The priest wheeled, the sacrificial dagger falling from his hand. Before him stood a tall man, wrapped in a cloak beneath which shone the gleam of armor. A slouch hat was pulled low over his fo
rehead, and when he pushed it back, a single eye, glittering and grim as the grey sea, met his horrified gaze.
Warriors who rushed into the chamber at the strangled scream that burst hideously forth, found the old priest dead beside his corpse-laden altar, unwounded, but with face and body shriveled as by some intolerable exposure, and a soul-shaking horror in his glassy eyes. Yet, save for the corpses, the chamber was empty, and none had been seen to enter it since Brodir had gone forth.
Alone in his tent with the heavily-armed gallaglachs ranged outside, King Brian was dreaming a strange dream. In his dream a tall grey giant loomed terribly above him and cried in a voice that was like thunder among the clouds, “Beware, champion of the white Christ!
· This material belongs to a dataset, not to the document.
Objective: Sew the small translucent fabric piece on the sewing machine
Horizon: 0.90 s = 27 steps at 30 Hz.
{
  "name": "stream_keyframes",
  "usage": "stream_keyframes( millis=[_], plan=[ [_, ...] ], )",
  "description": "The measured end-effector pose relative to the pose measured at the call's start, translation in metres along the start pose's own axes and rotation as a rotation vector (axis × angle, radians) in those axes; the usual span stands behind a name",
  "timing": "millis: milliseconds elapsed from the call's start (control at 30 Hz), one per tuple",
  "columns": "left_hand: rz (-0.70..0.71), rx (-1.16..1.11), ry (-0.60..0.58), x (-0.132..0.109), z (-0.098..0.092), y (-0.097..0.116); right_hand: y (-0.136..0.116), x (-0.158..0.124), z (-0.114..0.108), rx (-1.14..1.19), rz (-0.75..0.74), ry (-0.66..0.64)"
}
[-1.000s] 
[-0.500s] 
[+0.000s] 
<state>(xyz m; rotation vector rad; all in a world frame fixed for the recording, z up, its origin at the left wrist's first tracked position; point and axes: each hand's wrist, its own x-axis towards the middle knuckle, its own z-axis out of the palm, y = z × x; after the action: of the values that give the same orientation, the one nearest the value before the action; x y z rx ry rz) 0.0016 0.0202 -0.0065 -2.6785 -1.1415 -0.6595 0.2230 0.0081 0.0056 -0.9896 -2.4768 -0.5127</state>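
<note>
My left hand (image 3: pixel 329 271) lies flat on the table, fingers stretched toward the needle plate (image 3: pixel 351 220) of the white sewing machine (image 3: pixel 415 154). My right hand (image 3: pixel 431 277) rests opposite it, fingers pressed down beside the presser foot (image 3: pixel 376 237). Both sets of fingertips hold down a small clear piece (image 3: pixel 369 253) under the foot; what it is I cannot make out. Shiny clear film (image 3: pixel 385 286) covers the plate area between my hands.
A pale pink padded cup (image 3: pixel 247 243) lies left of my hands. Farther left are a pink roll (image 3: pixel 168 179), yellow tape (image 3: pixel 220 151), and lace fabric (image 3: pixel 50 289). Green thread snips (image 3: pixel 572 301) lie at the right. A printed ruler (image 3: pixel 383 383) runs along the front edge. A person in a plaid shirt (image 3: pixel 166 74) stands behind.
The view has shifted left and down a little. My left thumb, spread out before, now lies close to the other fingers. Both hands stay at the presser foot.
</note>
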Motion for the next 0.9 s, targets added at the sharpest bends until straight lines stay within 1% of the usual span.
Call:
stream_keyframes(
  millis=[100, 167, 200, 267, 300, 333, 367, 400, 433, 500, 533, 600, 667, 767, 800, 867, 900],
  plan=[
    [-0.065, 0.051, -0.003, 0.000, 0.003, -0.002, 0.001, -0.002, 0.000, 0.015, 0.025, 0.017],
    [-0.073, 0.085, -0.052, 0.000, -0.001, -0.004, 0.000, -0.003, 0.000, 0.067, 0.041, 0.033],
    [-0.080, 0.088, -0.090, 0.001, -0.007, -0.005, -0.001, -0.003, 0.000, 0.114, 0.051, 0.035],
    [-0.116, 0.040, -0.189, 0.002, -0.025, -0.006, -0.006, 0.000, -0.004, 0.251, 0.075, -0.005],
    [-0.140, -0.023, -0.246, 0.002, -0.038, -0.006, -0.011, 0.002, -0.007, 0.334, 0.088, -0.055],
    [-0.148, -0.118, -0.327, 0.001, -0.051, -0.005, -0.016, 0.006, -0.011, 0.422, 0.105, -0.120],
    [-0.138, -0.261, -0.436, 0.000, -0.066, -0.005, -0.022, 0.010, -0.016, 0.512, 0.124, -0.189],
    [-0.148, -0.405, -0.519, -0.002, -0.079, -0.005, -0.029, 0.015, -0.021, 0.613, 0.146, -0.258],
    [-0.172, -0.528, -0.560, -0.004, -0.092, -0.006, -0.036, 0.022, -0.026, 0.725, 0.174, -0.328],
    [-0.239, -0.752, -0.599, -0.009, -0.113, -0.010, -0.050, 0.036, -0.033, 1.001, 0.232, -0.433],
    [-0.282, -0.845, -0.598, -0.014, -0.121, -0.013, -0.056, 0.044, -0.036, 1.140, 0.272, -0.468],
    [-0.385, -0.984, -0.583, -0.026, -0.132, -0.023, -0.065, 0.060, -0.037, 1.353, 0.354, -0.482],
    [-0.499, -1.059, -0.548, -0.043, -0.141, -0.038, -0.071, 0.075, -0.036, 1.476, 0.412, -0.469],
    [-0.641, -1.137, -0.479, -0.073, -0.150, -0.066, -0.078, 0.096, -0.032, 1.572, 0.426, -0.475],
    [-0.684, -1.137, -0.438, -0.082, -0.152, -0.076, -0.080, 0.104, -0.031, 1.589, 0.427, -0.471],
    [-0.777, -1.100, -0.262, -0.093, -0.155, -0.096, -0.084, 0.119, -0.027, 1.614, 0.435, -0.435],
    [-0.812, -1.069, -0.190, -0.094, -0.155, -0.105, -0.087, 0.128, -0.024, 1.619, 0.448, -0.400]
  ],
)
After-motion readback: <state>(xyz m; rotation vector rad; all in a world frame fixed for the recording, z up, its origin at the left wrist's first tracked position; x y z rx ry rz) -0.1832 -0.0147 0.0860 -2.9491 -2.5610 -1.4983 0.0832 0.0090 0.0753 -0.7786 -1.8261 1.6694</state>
Though you smite my children with the sword and drive me into the dark voids of Jotunheim, yet shall I work you rue! As you smite my children with the sword, so shall I smite the son of your body, and as I go into the dark, so shall you go, likewise, when the Choosers of the Slain ride the clouds above the battlefield!”
The thunder of the giant’s voice and the awesome glitter of his single eye froze the blood of the king who had never known fear, and with a strangled cry, he woke, starting up. The thick torches which burned outside illumined the interior of his tent sufficiently well for him to make out a slender form.
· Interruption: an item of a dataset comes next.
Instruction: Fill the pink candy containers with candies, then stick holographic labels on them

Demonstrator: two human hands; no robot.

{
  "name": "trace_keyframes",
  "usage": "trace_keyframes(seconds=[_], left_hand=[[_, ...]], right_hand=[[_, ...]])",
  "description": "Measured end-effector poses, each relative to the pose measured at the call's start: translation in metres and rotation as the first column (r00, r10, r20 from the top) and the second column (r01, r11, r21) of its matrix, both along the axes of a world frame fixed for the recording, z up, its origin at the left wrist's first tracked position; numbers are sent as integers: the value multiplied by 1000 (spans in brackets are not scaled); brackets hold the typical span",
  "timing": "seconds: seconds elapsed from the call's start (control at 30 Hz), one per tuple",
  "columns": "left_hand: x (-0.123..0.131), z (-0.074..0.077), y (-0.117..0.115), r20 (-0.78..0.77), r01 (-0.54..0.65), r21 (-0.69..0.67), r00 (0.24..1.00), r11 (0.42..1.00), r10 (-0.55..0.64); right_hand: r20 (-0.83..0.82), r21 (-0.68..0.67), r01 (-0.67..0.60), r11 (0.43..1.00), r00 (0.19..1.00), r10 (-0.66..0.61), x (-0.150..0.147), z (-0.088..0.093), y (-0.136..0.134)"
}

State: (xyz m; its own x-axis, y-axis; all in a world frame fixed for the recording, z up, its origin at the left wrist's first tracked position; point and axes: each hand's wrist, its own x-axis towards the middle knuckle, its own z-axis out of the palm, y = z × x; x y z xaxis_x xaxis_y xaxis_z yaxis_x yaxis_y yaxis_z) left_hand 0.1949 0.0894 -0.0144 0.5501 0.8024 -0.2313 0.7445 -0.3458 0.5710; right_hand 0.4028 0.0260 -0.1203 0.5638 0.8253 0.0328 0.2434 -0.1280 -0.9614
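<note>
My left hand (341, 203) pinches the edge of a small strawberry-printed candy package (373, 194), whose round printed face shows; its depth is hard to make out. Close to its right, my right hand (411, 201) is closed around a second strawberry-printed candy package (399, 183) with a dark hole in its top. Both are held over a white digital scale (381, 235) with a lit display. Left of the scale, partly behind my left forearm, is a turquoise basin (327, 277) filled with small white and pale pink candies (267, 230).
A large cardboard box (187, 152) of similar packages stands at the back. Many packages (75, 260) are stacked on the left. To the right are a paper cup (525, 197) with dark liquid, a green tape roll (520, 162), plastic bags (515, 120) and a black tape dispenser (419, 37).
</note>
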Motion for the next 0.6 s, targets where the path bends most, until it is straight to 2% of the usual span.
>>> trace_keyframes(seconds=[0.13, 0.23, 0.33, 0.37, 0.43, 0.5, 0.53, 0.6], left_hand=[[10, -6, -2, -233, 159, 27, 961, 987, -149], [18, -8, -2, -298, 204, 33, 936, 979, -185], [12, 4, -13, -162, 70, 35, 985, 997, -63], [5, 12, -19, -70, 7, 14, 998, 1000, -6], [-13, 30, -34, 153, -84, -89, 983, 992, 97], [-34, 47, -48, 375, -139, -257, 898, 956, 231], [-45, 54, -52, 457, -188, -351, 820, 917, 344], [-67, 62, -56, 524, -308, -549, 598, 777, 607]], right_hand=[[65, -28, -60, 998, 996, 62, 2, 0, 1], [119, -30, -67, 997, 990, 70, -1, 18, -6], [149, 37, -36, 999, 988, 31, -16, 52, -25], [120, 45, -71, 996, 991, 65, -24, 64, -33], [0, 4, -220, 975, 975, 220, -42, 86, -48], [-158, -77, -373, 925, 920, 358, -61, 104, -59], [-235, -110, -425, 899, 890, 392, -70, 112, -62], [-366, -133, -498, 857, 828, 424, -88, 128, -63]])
“Eevin!” he cried. “By my soul! it is well for kings that your people take no part in the intrigues of mortals, when you can steal under the very noses of the guards into our tents. Do you seek Dunlang?”
The girl shook her head sadly. “I see him no more alive, great king. Were I to go to him now, my own black sorrow might unman him. I will come to him among the dead tomorrow.”
King Brian shivered.
“But it is not of my woes that I came to speak, My Lord,” she continued wearily. “It is not the way of the Dark People to take part in the quarrels of the Tall Folk–but I love one of them. This night I talked with Gormlaith.”